The Firm has adopted the standardised approach to credit risk, and therefore follows the provision within BIPRU 3 standardised credit risk of the FCA handbook. The Firm applies a credit risk capital component of 8% to its non-trading book risk weighted exposure. As the Firm does not make use of an external credit rating agency, it is obligated to use a risk weight of 100% to all non-trading book credit exposures, except cash and cash equivalents which are held by investment grade firms and currently attract a risk weighting of 20%.
The table below sets forth the Firm's credit exposures and corresponding capital resource requirements as at the date of its ICAAP assessment:
Market Risk exposure has been assessed by the Firm and is limited to the Firm’s exposure to any assets held on the Firm’s Balance Sheet denominated in a foreign currency. The Firm receives its income in USD and its reporting currency is GBP and when required, some foreign currency assets are converted into GBP to cover the Firm’s expenditure. The Firm is subject to the Fixed Overhead Requirement.

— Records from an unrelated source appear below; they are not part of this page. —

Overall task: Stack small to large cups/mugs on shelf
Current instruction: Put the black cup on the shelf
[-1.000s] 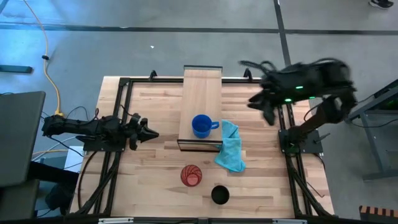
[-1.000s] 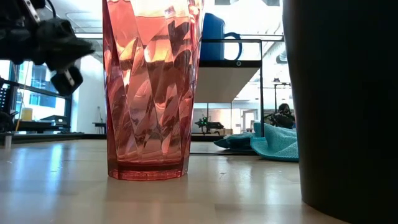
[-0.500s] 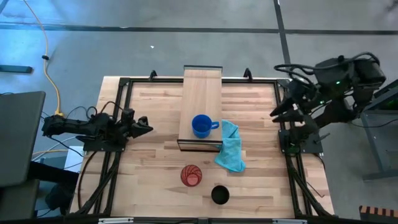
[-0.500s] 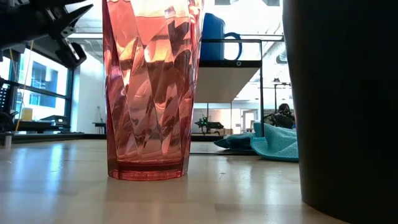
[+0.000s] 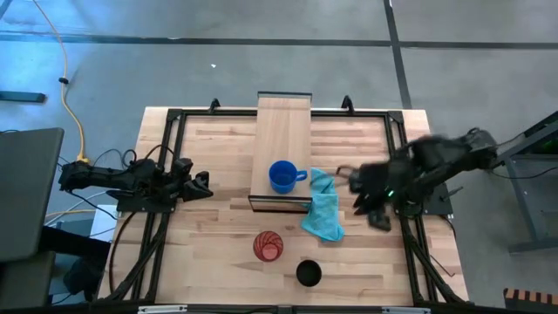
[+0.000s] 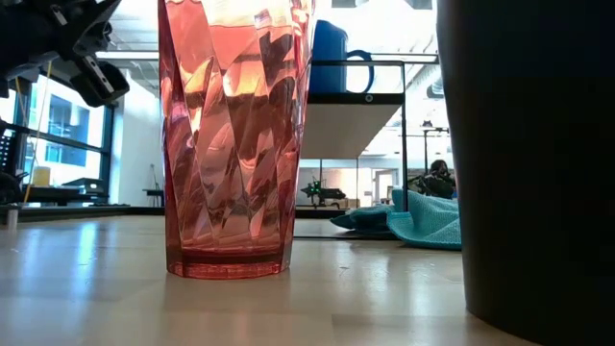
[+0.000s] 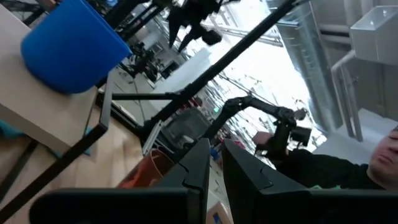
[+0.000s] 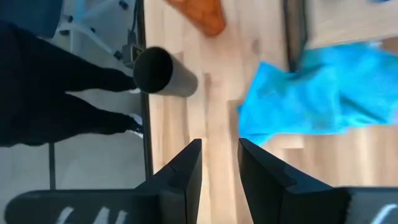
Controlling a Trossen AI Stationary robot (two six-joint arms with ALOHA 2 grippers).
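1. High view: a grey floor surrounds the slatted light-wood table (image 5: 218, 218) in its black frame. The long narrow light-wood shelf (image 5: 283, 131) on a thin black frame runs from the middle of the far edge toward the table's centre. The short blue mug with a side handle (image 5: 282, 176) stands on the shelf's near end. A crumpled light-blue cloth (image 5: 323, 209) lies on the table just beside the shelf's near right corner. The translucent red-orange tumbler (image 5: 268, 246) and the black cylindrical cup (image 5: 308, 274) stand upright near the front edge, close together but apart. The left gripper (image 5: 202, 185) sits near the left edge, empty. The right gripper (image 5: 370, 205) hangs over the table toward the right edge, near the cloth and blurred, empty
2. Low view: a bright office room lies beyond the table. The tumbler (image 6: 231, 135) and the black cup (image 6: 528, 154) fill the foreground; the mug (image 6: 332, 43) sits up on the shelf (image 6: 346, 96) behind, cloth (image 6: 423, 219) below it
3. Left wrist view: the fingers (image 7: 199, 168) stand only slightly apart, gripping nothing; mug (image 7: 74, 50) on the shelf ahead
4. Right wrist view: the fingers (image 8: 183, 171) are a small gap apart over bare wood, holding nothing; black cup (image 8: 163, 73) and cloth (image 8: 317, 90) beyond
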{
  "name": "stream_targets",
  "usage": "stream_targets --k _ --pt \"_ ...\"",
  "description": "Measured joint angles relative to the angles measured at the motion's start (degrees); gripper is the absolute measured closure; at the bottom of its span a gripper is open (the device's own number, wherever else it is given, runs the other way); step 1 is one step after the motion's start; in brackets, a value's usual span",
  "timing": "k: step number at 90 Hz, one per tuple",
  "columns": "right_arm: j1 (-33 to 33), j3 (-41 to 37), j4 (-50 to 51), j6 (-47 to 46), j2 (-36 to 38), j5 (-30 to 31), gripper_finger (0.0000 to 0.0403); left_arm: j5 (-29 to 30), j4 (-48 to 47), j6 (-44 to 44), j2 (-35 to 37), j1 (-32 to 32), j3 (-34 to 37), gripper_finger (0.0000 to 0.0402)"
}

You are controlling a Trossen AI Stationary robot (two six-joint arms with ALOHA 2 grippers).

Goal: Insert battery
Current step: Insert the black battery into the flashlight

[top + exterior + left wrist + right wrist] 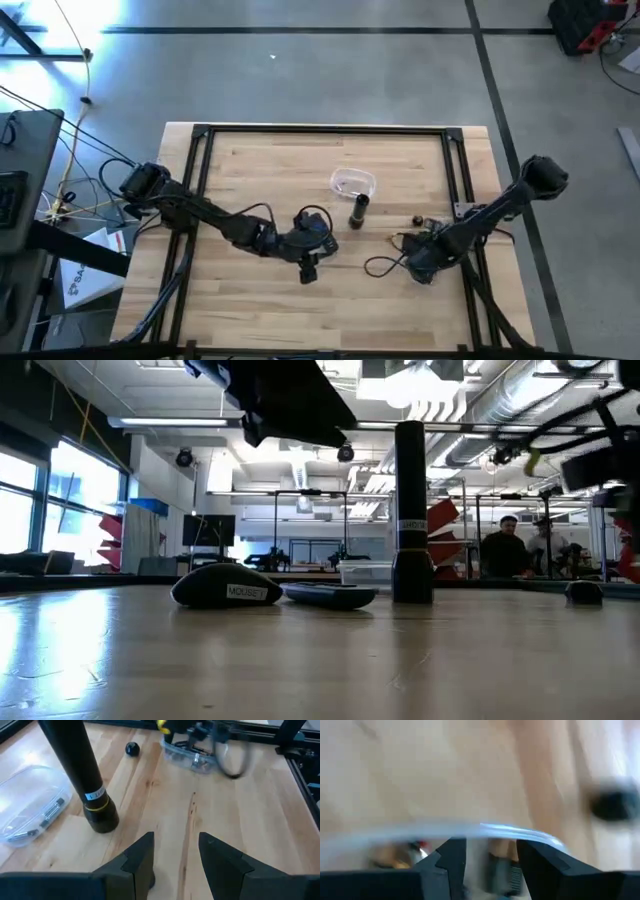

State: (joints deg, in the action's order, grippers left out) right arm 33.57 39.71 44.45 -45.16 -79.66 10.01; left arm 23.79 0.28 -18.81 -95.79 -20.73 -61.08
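A black flashlight stands upright on its wide end near the table's middle. Beside it on the far side lies a clear container with batteries in it. A small black cap rests on the wood to the right. My left gripper hovers open on the near side of the flashlight, nothing between its fingers. My right gripper is open, low over a second clear container. The right wrist view is blurred, and small things show between the fingers.
A black metal frame runs round the wooden table top. A loop of dark cable lies by my right gripper. In the low view a dark domed thing and a flat dark thing sit left of the flashlight. People stand in the room behind.
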Motion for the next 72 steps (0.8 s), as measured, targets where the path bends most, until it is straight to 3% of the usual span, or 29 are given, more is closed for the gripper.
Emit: stream_targets --k 11,24,49,72 --pt "0.6 2.3 -6.9 4.6 -1.3 -1.8 0.0261 0.0 0.1 0.0 0.0 0.0 0.0 0.0265" --pt "4.1 3.6 -7.6 3.2 -1.8 -4.4 0.0261 0.0 0.1 0.1 0.0 0.0 0.0 0.0265" --pt "10.5 3.6 7.2 -8.7 -1.6 -9.1 0.0261 0.0 0.1 1.4 0.0 0.8 0.0 0.0265" --pt "11.6 3.6 19.0 -8.8 -1.6 -8.7 0.0261 -0.6 0.2 2.5 0.0 1.7 0.0 0.0265"
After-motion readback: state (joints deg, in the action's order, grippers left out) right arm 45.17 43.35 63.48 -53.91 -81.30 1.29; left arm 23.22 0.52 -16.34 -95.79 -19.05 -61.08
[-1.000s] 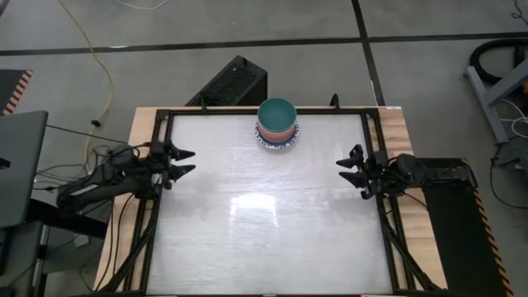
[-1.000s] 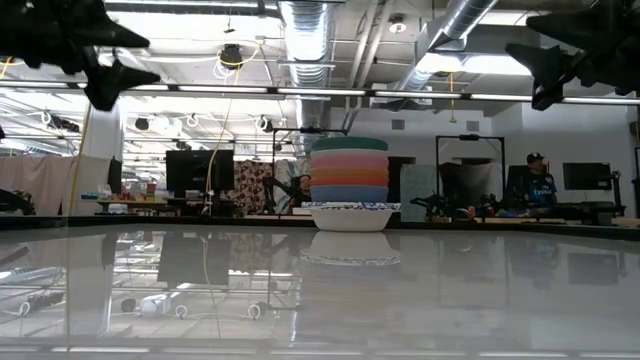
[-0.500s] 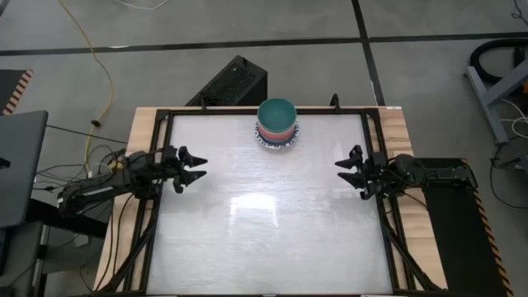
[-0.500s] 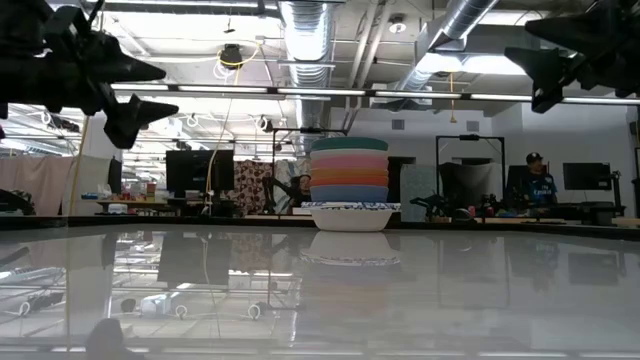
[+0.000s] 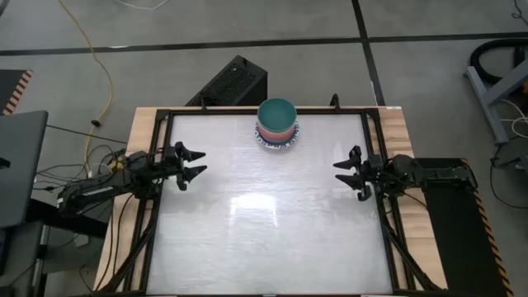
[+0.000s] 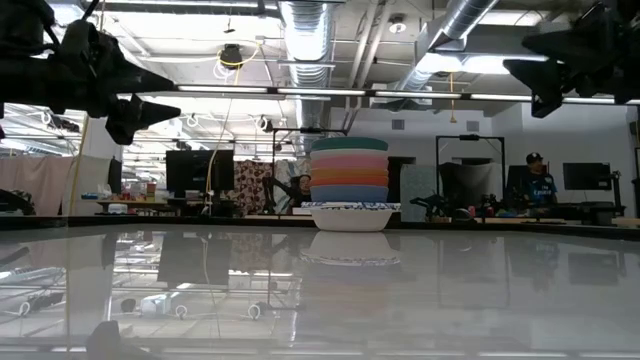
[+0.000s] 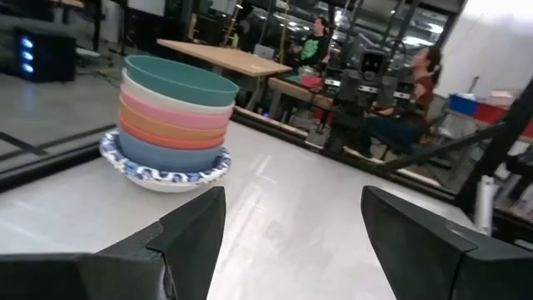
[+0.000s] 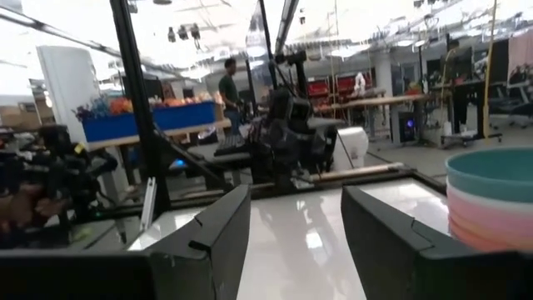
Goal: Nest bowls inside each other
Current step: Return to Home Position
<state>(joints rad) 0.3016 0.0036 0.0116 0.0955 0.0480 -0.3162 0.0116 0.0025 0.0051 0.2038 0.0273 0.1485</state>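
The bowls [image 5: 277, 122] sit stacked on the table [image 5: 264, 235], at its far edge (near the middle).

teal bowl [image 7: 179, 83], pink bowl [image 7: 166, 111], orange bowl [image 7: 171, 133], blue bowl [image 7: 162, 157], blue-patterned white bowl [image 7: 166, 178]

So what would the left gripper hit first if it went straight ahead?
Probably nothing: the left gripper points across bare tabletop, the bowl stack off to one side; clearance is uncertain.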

Remuneration Disclosures -
The Firm has adopted a remuneration policy and procedures that comply with the requirements of chapter 19B of the FCA's Senior Management Arrangements, Systems and Controls Sourcebook (SYSC), and in accordance with ESMA’s Guidelines on sound remuneration policies. The Firm have considered all the proportionality elements in line with the FCA Guidance.
Remuneration is designed to ensure that the firm does not encourage excessive risk taking and staff interests are aligned with those of the clients.
The Governing Body, as the Remuneration Committee, is directly responsible for the overall remuneration policy which is reviewed annually. Variable remuneration is adjusted in line with capital and liquidity requirements as well as the Firm’s performance. The Governing Body will review the remuneration strategy on an annual basis together with the Remuneration (“Code Staff”).
The Firm ensures that its remuneration structure promotes effective risk management and balances the fixed and variable remuneration components for all Code and Non-Code staff. Total Remuneration is based on balancing both financial and non-financial indicators together with the performance of the Firm and the staff member’s business unit. The Firm will monitor the fixed to variable compensation to ensure SYSC 19B is adhered to with respect to Total Compensation where applicable.
In accordance with SYSC 19B, the Firm makes the following quantitative remuneration disclosure:
Code Staff Quantitative Remuneration
The Firm is required to disclose aggregate information on remuneration in respect of its Code Staff, broken down by business area and by senior management and other Code Staff. Senior management and members of staff whose actions have a material impact on the risk profile of the Firm are classified as Code Staff. The relatively small size and lack of complexity of the Firm’s business is such that the Firm only has the one business area, investment management and does not regard itself as operating, or needing to operate, separate ‘business areas’ and the following aggregate remuneration data should be read in that context:
The aggregate remuneration of code staff was £146,101 (as at 31 December 2018).